They provide the nation with life-saving storm warnings, but they are no longer state-of-the-art.

As this ScienCentral News video reports, the National Weather Service wants what the military has.

Lifesaving bottleneck

The nationwide network of 160 Doppler radar sites is the pride of the National Weather Service. They have also become "the main bottleneck" to improving warning times for severe storms, says Doug Forsyth, Chief of Radar Research & Development at the National Severe Storms Laboratory (NSSL) in Norman, Oklahoma.

The radars are called WSR 88-D’s (for Weather Surveillance Radars, 1988, and D for Doppler). They currently provide a precious eleven-minute warning to get out of a tornado’s path. If that amount of warning time doesn’t sound like much, Forsyth says the radars are credited with saving countless lives. But upgrading them could double that lead time.

Forsyth is leading several projects studying how upgrading the radar network could achieve that goal. The National Academy of Sciences (NAS) Board on Atmospheric Sciences and Climate published a report this summer encouraging the studies, which so far include research partnerships with the Weather Service, Lockheed Martin Corporation, the U.S. Navy, University of Oklahoma’s Department of Meteorology and College of Engineering, and the Federal Aviation Administration.

Lockheed Martin built the 88-D’s and says the biggest advance is the antennas. New military radars, like the ground-based air surveillance radars employed by the US Air Force, use electronic antennas called phased arrays, instead of mechanical dishes.

"The dish that’s currently in use uses a single beam, the transmitter produces a radio-frequency signal that is then... directed out into the volume scan area," says Kevin Hines, program manager for NEXRAD weather systems at Lockheed. "Each time it performs that scan it then has to move mechanically up—has to be tilted up until the volume scan is reached—and then it goes back down and starts that over again." That process takes six to seven minutes.

Phased arrays use multiple beams so the antennas never need to tilt. "Generally we’ll think about it in terms of there being six beams, and you quickly divide the radar up into thirds," Hines explains. "As you rotate, those beams are constantly moving from the bottom third to the middle third to the top third as it goes around the scan, so it takes... essentially 30 seconds, as opposed to six or seven minutes."
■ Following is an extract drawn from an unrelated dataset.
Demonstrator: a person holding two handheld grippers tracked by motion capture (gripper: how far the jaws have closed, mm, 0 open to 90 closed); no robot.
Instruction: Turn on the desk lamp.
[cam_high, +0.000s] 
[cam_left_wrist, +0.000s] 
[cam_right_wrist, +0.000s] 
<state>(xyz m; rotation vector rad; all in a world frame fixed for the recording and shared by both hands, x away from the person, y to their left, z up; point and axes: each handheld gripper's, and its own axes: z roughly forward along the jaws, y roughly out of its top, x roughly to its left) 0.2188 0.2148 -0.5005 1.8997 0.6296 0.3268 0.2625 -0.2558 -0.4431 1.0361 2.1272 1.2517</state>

Phased array, says Forsyth, "will also give us the capability to be able to do what we call adaptive scanning by being able to go back quickly and look at a phenomenon that we see with the radar. This gives us a greater chance of improving the lead times across the nation for severe weather warnings."

Rain, Snow, Sleet, Hail?

Forsyth says another needed improvement would clear up meteorologists’ views of precipitation. Military radars have (and the 88-D’s lack) a capability called dual polarization. The NAS report instructed the Weather Service to investigate adding dual polarization to the existing antennas, as well as including it in future antennas.
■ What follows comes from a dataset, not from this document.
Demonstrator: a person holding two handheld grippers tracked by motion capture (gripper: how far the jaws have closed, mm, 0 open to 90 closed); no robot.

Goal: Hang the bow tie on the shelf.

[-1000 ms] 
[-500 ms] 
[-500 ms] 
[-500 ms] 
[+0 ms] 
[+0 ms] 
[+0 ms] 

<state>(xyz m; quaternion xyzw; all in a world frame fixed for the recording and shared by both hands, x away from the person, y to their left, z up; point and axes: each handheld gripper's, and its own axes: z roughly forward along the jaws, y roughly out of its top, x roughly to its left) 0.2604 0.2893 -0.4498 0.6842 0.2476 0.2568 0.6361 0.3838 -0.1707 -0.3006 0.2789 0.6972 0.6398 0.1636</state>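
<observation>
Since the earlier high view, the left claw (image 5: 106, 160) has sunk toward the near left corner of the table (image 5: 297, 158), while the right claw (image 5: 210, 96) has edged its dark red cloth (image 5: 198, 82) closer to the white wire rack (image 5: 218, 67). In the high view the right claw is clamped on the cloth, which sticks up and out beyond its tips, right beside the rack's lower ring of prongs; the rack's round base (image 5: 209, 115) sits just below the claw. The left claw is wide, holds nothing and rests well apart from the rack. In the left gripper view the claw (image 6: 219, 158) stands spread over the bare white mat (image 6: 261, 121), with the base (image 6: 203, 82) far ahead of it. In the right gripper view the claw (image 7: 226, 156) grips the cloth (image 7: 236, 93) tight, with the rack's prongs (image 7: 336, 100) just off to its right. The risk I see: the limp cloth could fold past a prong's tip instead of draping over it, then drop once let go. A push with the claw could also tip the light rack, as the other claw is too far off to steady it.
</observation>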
When an 88-D receives a returning RF signal, it can only receive waves that are polarized in one direction, either vertically or horizontally. "It can’t do them simultaneously," Hines says. "So if you have the radar set for vertical reception mode, and then the precipitation is oblong such that it’s more horizontal... it would in fact essentially fool the meteorologist or distort his ability to determine how much precipitation is there."

Dual polarization will allow meteorologists to determine "exactly how big that precipitation is, what shape it is, and how much is coming," Hines says.
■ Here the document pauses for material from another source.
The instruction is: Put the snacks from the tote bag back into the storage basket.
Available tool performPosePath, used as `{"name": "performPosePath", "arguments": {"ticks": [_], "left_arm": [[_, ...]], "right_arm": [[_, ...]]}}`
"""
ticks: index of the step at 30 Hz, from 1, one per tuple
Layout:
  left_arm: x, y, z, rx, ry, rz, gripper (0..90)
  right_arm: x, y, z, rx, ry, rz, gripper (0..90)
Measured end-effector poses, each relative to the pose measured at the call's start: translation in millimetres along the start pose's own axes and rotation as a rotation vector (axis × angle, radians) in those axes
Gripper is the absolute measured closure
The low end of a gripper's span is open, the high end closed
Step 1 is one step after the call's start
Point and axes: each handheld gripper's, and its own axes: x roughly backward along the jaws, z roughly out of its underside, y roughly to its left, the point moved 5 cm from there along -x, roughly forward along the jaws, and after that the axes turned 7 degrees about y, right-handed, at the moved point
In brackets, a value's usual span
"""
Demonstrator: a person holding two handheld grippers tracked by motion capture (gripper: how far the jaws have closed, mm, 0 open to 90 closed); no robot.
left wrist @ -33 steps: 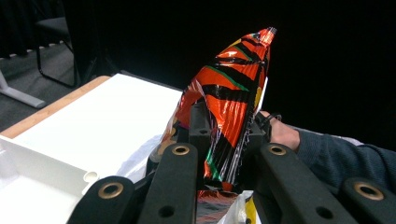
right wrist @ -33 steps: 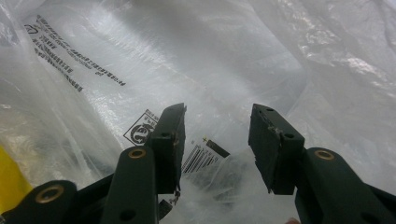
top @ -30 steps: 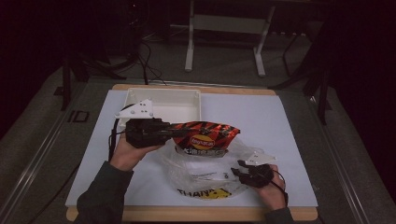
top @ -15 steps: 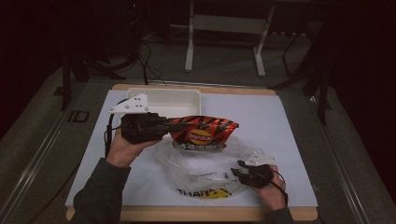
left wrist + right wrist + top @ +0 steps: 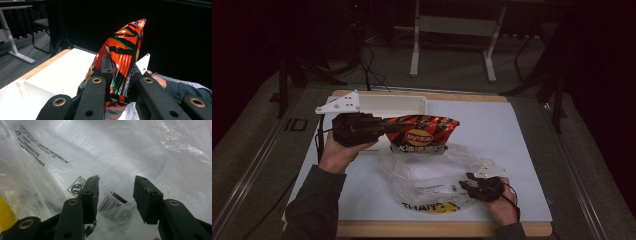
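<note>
My left gripper point(image 5: 387, 131) is shut on the end of a red-orange chip bag point(image 5: 424, 131) with black stripes and holds it level above the table. In the left gripper view both jaws pinch the chip bag point(image 5: 122, 55), which sticks up past my left gripper point(image 5: 120, 68). Below it a clear plastic shopping bag point(image 5: 422, 180) with yellow print lies crumpled on the white mat. My right gripper point(image 5: 469, 182) rests at the bag's right edge. In the right gripper view my right gripper point(image 5: 116, 192) is open, its jaws apart, over the printed plastic bag point(image 5: 120, 150).
A white open tray point(image 5: 392, 104) stands at the back of the white mat point(image 5: 497, 130), just behind the chip bag. The mat lies on a wood-edged table point(image 5: 437, 229). Chair and stand legs rise on the dark floor beyond.
My left gripper has lifted the chip bag a little and drawn it left, away from the plastic bag. The right gripper has stayed put.
</note>
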Motion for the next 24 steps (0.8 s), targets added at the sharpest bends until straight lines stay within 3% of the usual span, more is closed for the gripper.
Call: {"name": "performPosePath", "arguments": {"ticks": [24], "left_arm": [[6.4,33.1,-13.1,0.014,0.013,-0.066,82.5]], "right_arm": [[1.0,0.5,-0.1,0.0,-0.003,-0.001,54.6]]}}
National Weather Radar Testbed

Construction is now underway at the NSSL for a new National Weather Radar Testbed that will be built around a phased array antenna called a SPY-1 to be contributed by the US Navy.

"I liken it to when we first got the radars that led to the Doppler radars," Forsyth says. "It was military technology that we converted to run as a research tool to determine this Doppler radar capability. And now we’re going to get military technology again from the Navy to actually test out this phased array technology, so we’re very excited here and it’s a new frontier for us."

They’ll need to sustain that excitement for quite some time. Forsyth says at current funding levels, upgrading the antennas could take 15 to 20 years to get underway. The precursors to the 88-D’s were the WSR-57’s—a 31-year technology gap—and the last 88-D wasn’t installed until 1996.

While the NSSL anticipates several participating agencies might share in an upgraded network that could track weather, air targets, and commercial air traffic at the same time, Forsyth also seems resigned to the past pace, in spite of the bounding pace of technology today. A recent presentation he authored on phased array was titled, "Will Phased Array Radar become the WSR-22P?"